Il semble que les projets informatiques majeurs exposent très clairement qu’ au fur et à mesure des années, les entreprises mettent en place des structures organisationnelles et hiérarchiques où les gens s’installent confortablement, se bâtissent des territoires bien protégés et finissent par croire que leur forteresse est imprenable. Ils croient avoir tout vu et ils s’imaginent avoir acquis une expérience qui leur permettent d’être au dessus de la mêlée.
Ce « bon temps » a toutefois comme conséquence la prolifération d’une gangrène qui finit par attaquer les fondations des territoires respectifs. Sans que le sachent ou l’admettent les principaux intéressés, leur efficacité passée se fait damer le pion par de nouvelles façons de faire ou de gérer, basées par exemple sur l’ouverture au changement et l’adaptation rapide. Tôt ou tard, l’organisation s’enlise sous le poids et la lourdeur de l’épaisseur de la coquille qui s’est formée autour des gens.
Est-il possible à un moment ou à un autre de tourner l’organisation vers de nouveaux horizons? Il y a certainement des moyens, dites-vous, comme changer la structure hiérarchique, couper des postes, « aplatir » l’organisation, mettre en place des comités de changement… Hummmm, ce sont toutes de bonnes idées! Mais fonctionneront-elles? À mon avis, pas sans un choc initial
Le choc initial?!? Je parle ici du choc qui permettra de briser cette épaisse coquille, de la fragiliser. Pour passer de la culture du territoire à celle de la fierté et du plaisir dutravail d’équipe, il faut briser d’une façon sans équivoque les barrières des gens et leurs anciens paradigmes. En même temps, on doit accepter comme organisation de prendre le risque de la «capacité humaine». Il faut que tout à coup on trouve une façon de faire confiance au voisin, au collègue, même au patron!
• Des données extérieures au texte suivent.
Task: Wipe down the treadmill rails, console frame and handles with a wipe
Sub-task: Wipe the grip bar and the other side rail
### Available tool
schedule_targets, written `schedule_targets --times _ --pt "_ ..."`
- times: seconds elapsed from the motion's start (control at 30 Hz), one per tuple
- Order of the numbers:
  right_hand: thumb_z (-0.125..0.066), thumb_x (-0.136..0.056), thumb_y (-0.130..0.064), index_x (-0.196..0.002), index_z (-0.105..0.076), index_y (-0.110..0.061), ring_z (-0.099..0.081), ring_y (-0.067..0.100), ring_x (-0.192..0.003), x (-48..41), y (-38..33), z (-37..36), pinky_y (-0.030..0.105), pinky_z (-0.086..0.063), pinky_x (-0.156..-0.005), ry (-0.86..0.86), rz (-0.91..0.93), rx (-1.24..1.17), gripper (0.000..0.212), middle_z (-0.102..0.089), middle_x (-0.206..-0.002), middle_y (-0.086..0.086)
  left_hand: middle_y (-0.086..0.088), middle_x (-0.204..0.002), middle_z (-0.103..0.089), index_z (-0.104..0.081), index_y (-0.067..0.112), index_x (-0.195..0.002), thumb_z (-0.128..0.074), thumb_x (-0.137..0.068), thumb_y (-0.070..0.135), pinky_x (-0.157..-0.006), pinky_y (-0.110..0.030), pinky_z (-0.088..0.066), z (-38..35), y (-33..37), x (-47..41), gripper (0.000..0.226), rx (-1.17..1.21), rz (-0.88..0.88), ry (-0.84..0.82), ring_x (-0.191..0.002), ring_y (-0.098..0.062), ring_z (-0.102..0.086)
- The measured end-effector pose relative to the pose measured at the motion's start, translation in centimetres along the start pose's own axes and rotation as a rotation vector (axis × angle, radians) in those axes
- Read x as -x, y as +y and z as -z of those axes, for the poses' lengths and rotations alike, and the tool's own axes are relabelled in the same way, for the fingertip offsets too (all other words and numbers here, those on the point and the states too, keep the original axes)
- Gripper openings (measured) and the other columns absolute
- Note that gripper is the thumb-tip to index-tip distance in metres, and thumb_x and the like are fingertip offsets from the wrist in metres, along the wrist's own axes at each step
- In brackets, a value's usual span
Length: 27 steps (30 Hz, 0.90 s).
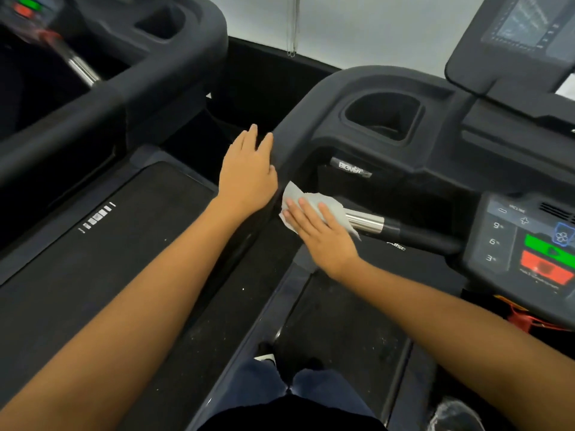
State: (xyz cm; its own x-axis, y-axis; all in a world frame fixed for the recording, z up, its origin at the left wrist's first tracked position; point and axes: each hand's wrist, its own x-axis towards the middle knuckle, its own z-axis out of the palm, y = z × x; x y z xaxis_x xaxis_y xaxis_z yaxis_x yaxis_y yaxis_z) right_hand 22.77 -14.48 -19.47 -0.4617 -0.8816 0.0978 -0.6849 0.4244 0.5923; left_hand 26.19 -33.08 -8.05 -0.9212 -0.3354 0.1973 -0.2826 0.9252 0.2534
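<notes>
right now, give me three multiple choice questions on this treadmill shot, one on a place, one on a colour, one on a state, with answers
1. Where is the wipe?
A. in the cup holder
B. on the metal handle, under the right hand
C. on the belt

2. What colour is the button just above the red button?
A. blue
B. yellow
C. green

3. How is the left hand?
A. flat, fingers straight, on the edge of the console frame
B. clenched in a fist
C. holding a bottle

Answers: 1 B, the white wipe lies over the handle's end with fingers on it; 2 C, a green button sits over the red one; 3 A, its fingers lie straight along the frame's edge and hold nothing.
</notes>
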Motion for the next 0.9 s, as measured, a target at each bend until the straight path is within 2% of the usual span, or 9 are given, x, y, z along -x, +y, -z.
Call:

Idéaliste, pensez-vous! Impossible à réaliser! Mais non, plusieurs organisations ont prouvé que ce virage est possible. Ils ont réussi à créer une nouvelle organisation où les gens sont dynamiques et sont constamment remis en question. Les gens deviennent alors partie prenante du changement et leurs vieilles coquilles deviennent peu à peu un mauvais souvenir. Il se rappelle la lourdeur de cette carapace et se retrouvent aujourd’hui plus heureux à transporter cette nouvelle coquille fragile et mince mais au combien plus légère et plus satisfaisante.